INSTRUCTIONS FOR THE TASK:
Transcribe the records below from the first line to the line that includes "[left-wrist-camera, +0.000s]", inclusive, and omit the pictures.

(Collected data)
——

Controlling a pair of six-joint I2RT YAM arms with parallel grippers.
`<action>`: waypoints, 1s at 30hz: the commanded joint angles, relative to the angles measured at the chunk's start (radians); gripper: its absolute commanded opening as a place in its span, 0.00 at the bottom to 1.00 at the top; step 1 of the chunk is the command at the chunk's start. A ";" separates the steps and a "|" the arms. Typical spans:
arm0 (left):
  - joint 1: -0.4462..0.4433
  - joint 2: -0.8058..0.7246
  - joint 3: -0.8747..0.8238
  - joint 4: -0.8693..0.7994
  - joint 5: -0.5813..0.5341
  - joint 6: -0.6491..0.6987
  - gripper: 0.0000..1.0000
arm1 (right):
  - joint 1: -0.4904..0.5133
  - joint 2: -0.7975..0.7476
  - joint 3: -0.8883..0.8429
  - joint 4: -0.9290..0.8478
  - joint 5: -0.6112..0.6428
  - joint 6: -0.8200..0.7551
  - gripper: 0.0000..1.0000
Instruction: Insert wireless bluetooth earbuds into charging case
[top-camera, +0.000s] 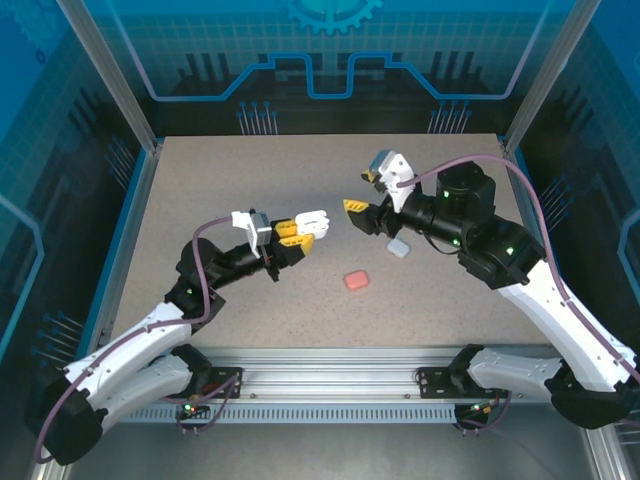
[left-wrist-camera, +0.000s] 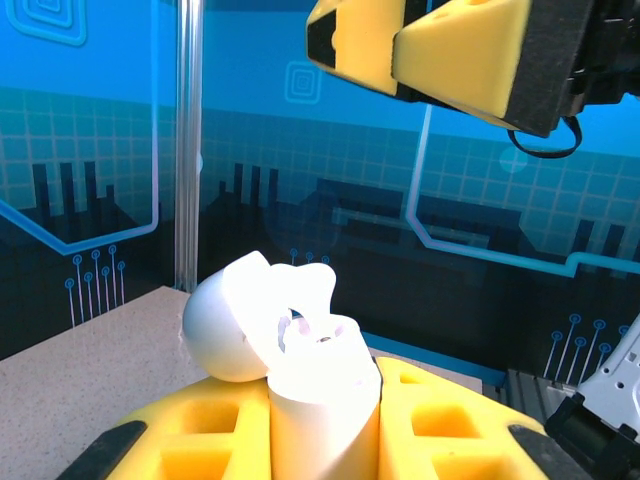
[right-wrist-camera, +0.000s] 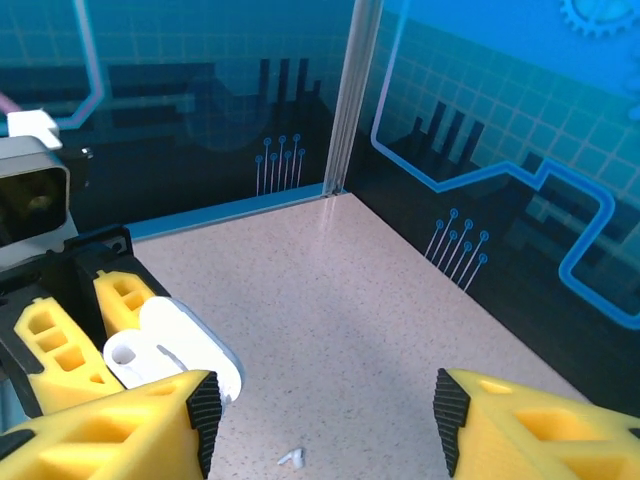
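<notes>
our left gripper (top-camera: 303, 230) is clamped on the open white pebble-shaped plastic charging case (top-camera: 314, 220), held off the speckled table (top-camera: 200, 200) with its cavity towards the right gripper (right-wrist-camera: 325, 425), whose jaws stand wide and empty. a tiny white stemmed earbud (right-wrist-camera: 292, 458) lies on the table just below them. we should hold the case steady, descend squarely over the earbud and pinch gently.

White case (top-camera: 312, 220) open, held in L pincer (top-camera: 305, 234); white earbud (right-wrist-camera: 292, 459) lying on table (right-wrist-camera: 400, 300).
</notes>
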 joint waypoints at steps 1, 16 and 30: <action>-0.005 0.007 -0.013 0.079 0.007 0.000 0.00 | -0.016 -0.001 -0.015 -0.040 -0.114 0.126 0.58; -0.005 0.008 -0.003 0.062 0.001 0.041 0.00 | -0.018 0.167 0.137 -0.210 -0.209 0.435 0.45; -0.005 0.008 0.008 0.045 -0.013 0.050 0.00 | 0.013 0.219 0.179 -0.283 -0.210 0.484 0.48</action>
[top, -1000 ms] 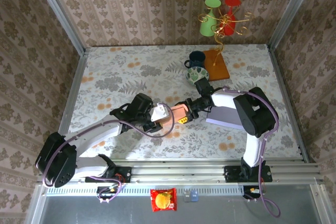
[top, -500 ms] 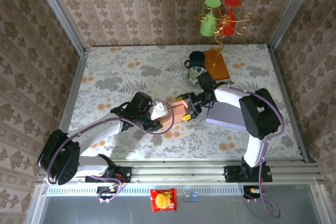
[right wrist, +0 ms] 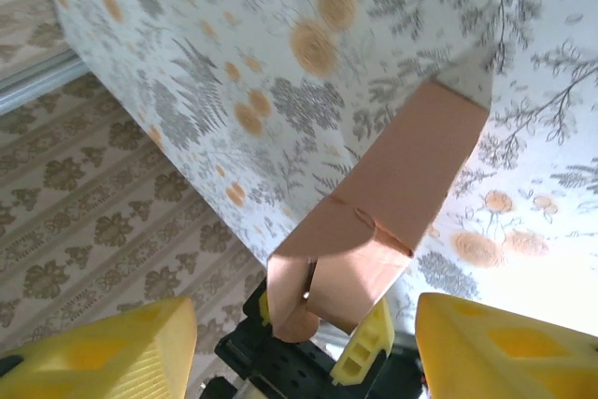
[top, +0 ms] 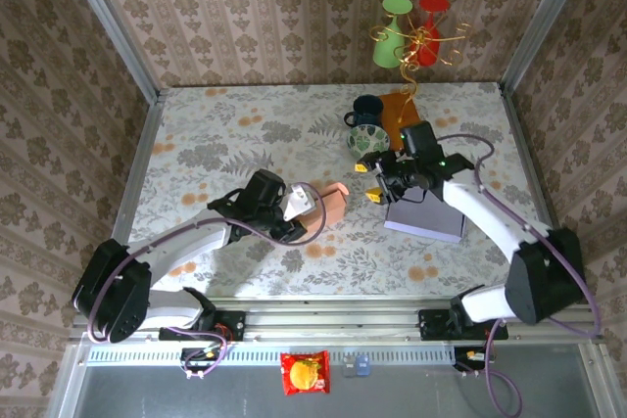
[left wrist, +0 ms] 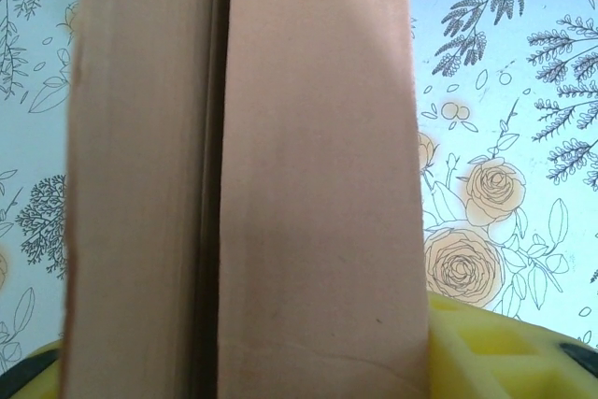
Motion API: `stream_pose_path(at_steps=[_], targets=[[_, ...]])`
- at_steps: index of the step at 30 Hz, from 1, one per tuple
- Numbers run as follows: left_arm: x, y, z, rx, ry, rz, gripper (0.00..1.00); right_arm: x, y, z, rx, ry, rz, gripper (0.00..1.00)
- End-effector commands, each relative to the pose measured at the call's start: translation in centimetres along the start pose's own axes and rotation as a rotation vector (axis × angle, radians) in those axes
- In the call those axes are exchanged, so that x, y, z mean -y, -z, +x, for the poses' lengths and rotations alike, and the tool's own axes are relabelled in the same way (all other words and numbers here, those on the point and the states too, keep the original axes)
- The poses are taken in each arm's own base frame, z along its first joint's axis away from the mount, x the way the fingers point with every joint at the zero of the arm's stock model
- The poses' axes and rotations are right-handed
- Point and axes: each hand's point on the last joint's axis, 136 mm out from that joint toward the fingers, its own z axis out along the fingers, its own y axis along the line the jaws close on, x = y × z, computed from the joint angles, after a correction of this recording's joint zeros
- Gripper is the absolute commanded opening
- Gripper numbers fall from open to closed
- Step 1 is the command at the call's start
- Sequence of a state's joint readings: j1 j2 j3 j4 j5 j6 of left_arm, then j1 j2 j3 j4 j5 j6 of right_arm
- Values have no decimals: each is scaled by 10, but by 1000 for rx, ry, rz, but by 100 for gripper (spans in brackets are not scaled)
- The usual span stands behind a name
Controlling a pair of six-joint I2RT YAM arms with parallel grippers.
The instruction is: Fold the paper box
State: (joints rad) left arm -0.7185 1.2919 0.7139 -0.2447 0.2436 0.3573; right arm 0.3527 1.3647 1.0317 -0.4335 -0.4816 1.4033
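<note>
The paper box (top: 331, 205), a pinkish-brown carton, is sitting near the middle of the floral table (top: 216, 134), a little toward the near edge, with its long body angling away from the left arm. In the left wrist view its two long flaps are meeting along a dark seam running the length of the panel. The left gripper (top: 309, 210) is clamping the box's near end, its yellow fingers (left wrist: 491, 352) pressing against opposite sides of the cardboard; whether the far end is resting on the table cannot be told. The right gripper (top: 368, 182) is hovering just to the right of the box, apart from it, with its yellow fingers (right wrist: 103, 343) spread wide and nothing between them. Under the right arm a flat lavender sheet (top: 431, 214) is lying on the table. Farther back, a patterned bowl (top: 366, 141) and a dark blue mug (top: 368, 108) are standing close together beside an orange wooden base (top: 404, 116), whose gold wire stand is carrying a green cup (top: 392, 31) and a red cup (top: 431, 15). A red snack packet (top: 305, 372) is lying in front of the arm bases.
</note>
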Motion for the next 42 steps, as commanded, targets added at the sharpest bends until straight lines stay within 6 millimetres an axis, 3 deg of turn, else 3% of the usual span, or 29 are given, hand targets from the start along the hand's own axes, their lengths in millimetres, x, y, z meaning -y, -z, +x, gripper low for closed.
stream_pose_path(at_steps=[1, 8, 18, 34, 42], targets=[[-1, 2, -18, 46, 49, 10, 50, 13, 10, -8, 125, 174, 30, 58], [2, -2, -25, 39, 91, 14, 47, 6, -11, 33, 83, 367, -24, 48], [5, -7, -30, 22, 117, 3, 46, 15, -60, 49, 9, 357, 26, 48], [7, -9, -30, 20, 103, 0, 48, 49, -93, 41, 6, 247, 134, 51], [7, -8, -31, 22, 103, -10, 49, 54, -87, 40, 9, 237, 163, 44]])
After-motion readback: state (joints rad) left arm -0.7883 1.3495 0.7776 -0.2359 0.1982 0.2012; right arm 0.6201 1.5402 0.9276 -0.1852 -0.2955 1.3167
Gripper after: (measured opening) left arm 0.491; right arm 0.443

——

ANSWER SPACE:
Controlling a pair of six-joint I2RT YAM arms with parallel grippers.
`<action>`: waypoints, 1s at 30hz: the commanded joint angles, relative to the angles measured at the chunk's start (radians); gripper: its absolute commanded opening as a place in its span, 0.00 at the bottom to 1.00 at the top; step 1 of the chunk is the command at the chunk's start. A ";" separates the steps and a "|" the arms. Typical spans:
arm0 (left):
  - joint 1: -0.4462..0.4433
  - joint 2: -0.8058..0.7246
  - joint 3: -0.8747..0.8238
  - joint 4: -0.8693..0.7994
  - joint 5: -0.5813..0.5341
  - joint 6: -0.6491..0.6987
  - gripper: 0.0000..1.0000
arm1 (right):
  - joint 1: -0.4904..0.5133
  - joint 2: -0.7975..0.7476
  - joint 3: -0.8883..0.8429
  - joint 4: -0.9290..0.8478
  - joint 5: -0.6112..0.6428
  - joint 6: -0.8200..0.7551
  - gripper: 0.0000..1.0000
Instruction: Insert wireless bluetooth earbuds into charging case
[top-camera, +0.000s] 
[left-wrist-camera, +0.000s] 

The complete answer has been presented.